Immunoassay of O6-methyldeoxyguanosine in DNA: The use of polyethylene glycol to separate bound and free nucleoside

Abstract

Radioimmunoassay (RIA) method has been established for O 6-methyldeoxyguanosine ( O 6-medGuo), using precipitation with polyethylene glycol (PEG) to separate bound and free alkyldeoxyguanosine and antisera of higher affinity (1 × 10 9 M −1) and titre (1:10000) than previously reported.

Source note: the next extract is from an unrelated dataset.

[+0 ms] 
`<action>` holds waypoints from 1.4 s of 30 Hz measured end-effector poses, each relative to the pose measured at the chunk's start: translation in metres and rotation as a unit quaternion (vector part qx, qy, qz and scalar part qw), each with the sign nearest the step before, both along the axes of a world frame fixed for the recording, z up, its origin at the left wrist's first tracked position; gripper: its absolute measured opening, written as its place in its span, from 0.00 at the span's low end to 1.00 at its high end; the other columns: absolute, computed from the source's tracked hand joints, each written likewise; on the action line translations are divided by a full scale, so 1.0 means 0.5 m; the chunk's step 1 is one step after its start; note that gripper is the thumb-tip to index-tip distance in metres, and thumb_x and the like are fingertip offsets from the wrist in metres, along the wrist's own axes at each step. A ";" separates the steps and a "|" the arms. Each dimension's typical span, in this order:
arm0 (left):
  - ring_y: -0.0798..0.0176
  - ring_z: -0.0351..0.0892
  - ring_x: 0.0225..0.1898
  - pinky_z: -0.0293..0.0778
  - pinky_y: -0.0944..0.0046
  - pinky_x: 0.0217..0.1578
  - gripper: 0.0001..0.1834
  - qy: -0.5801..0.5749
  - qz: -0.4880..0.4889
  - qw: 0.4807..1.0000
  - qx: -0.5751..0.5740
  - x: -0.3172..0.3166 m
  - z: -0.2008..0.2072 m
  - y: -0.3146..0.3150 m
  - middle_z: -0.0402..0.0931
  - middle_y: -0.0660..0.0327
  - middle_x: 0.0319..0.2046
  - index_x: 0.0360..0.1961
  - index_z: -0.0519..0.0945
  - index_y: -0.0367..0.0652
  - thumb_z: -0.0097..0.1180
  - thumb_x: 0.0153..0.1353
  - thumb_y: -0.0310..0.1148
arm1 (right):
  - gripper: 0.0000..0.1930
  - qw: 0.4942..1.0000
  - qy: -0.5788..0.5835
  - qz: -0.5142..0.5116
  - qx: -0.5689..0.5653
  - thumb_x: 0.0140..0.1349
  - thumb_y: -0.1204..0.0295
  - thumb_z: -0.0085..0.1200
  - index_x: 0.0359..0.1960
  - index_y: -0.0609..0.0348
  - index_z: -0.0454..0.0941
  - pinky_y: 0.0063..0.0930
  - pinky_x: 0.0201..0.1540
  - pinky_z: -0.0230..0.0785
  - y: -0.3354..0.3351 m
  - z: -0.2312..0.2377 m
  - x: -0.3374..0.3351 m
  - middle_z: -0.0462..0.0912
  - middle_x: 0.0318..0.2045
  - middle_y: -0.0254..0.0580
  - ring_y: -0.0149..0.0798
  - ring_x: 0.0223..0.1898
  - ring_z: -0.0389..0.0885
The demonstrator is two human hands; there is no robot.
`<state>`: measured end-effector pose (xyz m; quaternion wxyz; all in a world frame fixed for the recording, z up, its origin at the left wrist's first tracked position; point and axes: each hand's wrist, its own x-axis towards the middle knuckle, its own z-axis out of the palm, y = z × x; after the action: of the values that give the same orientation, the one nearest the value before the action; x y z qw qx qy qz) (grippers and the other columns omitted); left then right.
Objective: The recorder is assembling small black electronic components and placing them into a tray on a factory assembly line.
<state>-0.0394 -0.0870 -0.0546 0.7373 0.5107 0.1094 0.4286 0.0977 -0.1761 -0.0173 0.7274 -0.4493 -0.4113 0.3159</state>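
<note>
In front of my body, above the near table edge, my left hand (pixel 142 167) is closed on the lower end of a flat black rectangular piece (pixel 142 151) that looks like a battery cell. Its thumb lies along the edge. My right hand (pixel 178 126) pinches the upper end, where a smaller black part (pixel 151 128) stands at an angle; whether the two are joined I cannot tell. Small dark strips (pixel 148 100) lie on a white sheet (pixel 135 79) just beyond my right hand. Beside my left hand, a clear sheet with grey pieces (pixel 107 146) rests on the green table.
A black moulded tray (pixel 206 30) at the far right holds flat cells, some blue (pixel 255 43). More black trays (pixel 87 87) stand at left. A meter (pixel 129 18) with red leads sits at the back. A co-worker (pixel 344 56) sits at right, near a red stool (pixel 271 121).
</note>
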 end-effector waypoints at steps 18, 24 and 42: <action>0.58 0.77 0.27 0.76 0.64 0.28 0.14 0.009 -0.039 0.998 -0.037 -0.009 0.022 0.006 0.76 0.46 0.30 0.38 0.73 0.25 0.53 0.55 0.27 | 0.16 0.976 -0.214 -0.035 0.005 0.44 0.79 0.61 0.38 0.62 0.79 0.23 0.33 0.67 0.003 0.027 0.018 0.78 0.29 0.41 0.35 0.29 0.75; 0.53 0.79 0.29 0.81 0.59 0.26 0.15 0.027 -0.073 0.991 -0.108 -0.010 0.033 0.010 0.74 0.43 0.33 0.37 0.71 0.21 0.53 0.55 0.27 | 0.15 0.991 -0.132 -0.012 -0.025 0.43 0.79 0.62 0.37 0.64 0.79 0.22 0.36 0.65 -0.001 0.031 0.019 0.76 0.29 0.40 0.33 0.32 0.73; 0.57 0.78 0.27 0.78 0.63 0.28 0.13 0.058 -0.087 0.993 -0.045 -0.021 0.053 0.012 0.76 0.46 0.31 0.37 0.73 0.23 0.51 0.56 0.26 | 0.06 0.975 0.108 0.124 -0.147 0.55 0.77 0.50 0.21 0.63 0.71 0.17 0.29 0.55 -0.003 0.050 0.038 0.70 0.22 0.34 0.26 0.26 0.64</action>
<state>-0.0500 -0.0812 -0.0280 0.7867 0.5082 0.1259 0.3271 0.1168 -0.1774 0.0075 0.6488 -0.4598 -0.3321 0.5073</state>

The lower limit of detection (2 S.D. from zero standard) is 40 pg (0.14 pmol) of O 6-medGuo. Hydrolysates of non-alkylated DNA extracts show interference in the precipitation of antigen-antibody complex, thus making necessary the construction of a standard curve with the same amount of DNA hydrolysates as in the sample to be analysed. Precision of the method was assessed using DNA hydrolysates from livers of rats injected with 15 mg/kg dimethylnitrosamine (DMN). Within assay variation of a single DNA extract was 85.9 ± 5.9 ng/mg DNA ( n = 5, CV = 6.9%). Day-to-day variation of the assay for four DNA extracts measured over 3 days were (ng/mg DNA S.D.), 99.8 ± 6.9, CV = 6.9%; 88.2 ± 6.5, CV = 7.4%; 81.3 ± 3.9, CV = 4.8%; 77.0 ± 6.4 CV = 8.3%. Coefficient of variation was 10.8% with DNA hydrolysate spiked with a known concentration of O 6-medGuo and assayed ( n = 5). Cross-reactivity of one of our best antisera coded R68/4, and raised against O 6-medGuo-BSA conjugate were: O 6-methylguanosine ( O 6-meGuo), 9.6%; O 6-methylguanine ( O 6-meGua), 0.4%; O 6-ethylguanine ( O 6-EtGua), 0.12%; 7-methylguanosine (7-meGuo), 0.03%; 2′-deoxyadenosine (2′-dAdo), 0.007%; 2′-deoxyguanosine-5′-monophosphoric acid (2′-dGuoMP), 2′-deoxyguanosine (2′-dGuo), 7-meGua and 7-meGuo did not significantly inhibit the binding of O 6-me[1′-2′- 3H]dGuo at concentrations of up to 10 μg/tube. The application of such methods underline the potential of RIAs for quantification of DNA components structurally modified by non-radioactive carcinogens.